> ACTION ITEM:
Starting with the line containing "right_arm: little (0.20" and going on through the line containing "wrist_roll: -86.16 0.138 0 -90", return the lines of the data below exactly, and only those.

> PROVIDED MATERIAL:

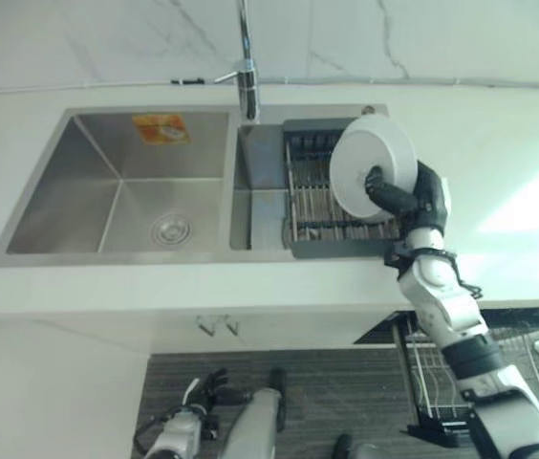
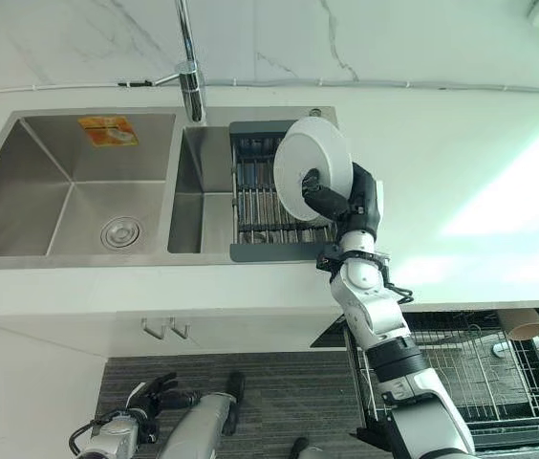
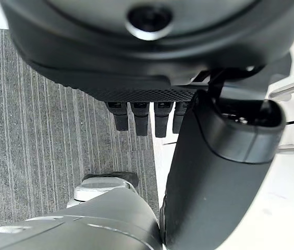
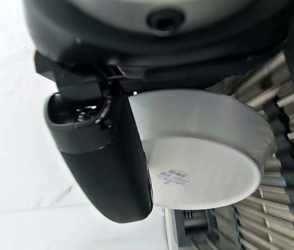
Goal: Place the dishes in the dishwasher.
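Note:
My right hand (image 1: 413, 196) holds a white round plate (image 1: 370, 164) upright, on edge, above the dark drying rack (image 1: 319, 206) in the sink's right basin. Its thumb (image 4: 105, 156) presses the plate's (image 4: 204, 156) underside and the fingers curl behind the rim. The plate (image 2: 310, 167) faces left toward the tap. Down by the floor, at the lower left, my left hand (image 1: 207, 387) hangs with its fingers (image 3: 139, 117) straight and holds nothing. The pulled-out dishwasher rack (image 2: 480, 373) shows below the counter on the right.
A steel double sink (image 1: 117, 191) sits in the white counter (image 1: 508, 172), with a tap (image 1: 247, 76) between the basins. A cardboard-coloured cup (image 2: 523, 325) and white ware lie in the wire rack at the lower right. Grey ribbed floor (image 3: 32, 130) lies below.

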Tool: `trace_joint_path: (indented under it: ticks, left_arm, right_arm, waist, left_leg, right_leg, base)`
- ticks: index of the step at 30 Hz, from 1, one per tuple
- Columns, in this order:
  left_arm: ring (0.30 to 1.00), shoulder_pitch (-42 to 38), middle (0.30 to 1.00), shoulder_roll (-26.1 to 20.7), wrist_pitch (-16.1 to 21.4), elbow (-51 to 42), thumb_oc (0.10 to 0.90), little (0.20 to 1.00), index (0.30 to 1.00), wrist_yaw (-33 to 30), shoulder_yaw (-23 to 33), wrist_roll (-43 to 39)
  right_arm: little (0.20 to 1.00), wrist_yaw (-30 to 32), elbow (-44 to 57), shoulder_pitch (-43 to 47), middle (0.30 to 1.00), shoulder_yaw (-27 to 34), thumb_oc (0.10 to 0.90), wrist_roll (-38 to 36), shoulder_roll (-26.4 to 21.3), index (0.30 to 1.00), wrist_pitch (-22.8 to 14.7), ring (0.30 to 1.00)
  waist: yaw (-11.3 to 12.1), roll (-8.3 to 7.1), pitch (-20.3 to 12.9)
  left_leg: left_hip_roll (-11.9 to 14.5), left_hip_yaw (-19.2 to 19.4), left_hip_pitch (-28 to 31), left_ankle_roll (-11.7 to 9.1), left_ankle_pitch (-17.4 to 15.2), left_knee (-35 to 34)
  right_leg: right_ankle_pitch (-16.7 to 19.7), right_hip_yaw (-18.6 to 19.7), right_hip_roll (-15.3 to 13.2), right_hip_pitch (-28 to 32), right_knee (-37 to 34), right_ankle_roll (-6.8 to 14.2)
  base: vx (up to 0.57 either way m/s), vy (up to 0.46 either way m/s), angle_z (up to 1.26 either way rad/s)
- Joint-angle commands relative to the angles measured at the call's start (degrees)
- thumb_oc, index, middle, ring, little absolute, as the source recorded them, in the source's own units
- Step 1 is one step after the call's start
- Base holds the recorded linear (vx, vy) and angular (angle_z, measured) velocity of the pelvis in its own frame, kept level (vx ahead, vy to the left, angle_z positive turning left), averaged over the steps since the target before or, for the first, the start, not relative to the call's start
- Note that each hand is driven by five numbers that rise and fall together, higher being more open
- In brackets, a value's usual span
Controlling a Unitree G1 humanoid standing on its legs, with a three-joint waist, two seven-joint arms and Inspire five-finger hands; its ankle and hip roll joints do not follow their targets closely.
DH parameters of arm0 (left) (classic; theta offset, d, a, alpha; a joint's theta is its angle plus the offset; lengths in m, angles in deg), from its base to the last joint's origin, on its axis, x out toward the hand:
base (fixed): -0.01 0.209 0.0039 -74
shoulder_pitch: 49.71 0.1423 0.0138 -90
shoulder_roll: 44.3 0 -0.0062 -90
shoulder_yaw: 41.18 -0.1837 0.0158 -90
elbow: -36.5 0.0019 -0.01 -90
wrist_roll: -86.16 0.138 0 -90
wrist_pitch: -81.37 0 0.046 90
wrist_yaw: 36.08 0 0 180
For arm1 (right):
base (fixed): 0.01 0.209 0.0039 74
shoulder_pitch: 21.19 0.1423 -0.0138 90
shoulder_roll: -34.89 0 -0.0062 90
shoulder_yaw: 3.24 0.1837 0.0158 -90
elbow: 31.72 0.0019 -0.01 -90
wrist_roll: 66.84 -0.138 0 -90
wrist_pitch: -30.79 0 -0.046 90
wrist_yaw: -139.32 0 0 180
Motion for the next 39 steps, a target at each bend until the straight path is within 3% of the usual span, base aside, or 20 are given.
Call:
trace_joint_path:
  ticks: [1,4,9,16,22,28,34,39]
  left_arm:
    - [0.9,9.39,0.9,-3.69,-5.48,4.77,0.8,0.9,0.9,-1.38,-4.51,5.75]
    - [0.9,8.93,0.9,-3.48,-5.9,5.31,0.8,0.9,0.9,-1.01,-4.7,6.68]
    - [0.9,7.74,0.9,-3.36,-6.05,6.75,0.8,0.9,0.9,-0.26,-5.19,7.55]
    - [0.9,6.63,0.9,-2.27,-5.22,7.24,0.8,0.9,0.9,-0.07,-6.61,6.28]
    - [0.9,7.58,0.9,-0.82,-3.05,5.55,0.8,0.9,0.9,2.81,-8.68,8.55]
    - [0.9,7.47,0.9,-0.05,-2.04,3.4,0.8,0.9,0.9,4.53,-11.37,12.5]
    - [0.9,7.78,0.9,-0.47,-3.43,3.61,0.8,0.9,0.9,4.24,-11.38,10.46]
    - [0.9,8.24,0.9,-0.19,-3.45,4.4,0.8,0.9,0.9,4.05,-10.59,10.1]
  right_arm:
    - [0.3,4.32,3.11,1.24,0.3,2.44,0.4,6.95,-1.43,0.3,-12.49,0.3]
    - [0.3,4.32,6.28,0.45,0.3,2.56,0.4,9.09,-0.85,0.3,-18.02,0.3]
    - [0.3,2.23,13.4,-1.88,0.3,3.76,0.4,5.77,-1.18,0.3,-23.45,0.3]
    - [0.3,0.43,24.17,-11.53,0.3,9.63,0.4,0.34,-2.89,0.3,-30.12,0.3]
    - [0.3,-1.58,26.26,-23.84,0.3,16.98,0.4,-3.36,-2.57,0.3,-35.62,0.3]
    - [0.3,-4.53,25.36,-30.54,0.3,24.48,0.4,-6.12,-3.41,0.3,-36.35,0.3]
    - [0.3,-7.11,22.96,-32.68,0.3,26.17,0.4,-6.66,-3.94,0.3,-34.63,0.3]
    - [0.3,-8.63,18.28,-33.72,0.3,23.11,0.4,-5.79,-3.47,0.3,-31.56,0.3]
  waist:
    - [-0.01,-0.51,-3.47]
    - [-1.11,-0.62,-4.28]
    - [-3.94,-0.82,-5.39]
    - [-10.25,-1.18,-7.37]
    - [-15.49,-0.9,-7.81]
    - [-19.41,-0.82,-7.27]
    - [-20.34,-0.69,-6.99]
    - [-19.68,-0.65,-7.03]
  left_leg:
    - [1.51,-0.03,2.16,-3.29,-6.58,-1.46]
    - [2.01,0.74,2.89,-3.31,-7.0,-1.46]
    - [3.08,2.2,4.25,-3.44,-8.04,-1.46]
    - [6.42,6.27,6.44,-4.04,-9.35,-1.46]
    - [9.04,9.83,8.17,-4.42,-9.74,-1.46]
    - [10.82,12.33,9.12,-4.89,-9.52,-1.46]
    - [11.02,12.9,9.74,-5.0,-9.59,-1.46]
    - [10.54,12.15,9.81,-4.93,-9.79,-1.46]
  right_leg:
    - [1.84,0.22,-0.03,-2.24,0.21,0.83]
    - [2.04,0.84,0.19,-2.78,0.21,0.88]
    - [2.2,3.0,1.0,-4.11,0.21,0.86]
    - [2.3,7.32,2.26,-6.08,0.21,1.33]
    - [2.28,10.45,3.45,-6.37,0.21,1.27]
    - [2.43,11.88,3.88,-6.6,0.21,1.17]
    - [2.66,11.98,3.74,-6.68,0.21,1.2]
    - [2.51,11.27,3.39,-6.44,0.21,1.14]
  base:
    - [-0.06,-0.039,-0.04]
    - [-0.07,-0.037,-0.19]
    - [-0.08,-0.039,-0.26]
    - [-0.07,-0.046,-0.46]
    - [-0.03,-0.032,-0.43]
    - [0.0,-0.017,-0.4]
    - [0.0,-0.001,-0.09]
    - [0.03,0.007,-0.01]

> ANSWER BELOW:
  right_arm: little (0.20 to 1.00), wrist_yaw (-30 to 32), elbow (-44 to 57), shoulder_pitch (-43 to 47), middle (0.30 to 1.00), shoulder_yaw (-27 to 34), thumb_oc (0.10 to 0.90), wrist_roll (-38 to 36), shoulder_roll (-26.4 to 21.3), index (0.30 to 1.00), wrist_pitch (-22.8 to 14.7), ring (0.30 to 1.00)
  waist: yaw (-11.3 to 12.1), roll (-8.3 to 7.1), pitch (-20.3 to 12.9)
  left_leg: left_hip_roll (-11.9 to 14.5), left_hip_yaw (-19.2 to 19.4), left_hip_pitch (-28 to 31), left_ankle_roll (-11.7 to 9.1), left_ankle_pitch (-17.4 to 15.2), left_knee (-35 to 34)
  right_leg: right_ankle_pitch (-16.7 to 19.7), right_hip_yaw (-18.6 to 19.7), right_hip_roll (-15.3 to 13.2), right_hip_pitch (-28 to 32), right_knee (-37 to 34), right_ankle_roll (-6.8 to 14.2)
  base: vx (up to 0.57 either way m/s), vy (up to 0.46 either way m/s), angle_z (up to 1.26 either way rad/s)
- Joint-angle commands relative to the angles measured at the call's start (degrees)
- thumb_oc, index, middle, ring, little absolute, as the source recorded them, in the source's own units
- Step 1 is one step after the call's start
- Base holds the recorded linear (vx, vy) and angular (angle_z, measured) velocity of the pelvis in its own frame, kept level (vx ahead, vy to the left, angle_z positive turning left), averaged over the steps since the target before or, for the first, the start, not relative to the call's start
- Note that each hand is driven by five numbers that rise and fall together, higher being more open
- In brackets, a value's usual span
Controlling a Unitree G1 humanoid standing on its legs, with a three-joint waist, two seven-joint arms and Inspire five-finger hands; its ankle and hip roll joints do not follow their targets closely.
DH parameters of arm0 (left) (classic; theta offset, d, a, alpha; a joint's theta is its angle plus the offset; lengths in m, angles in deg), from its base to the last joint's origin, on its axis, x out toward the hand:
base (fixed): -0.01 0.209 0.0039 -74
shoulder_pitch: 49.71 0.1423 0.0138 -90
shoulder_roll: 44.3 0 -0.0062 -90
shoulder_yaw: 41.18 -0.1837 0.0158 -90
elbow: -36.5 0.0019 -0.01 -90
wrist_roll: -86.16 0.138 0 -90

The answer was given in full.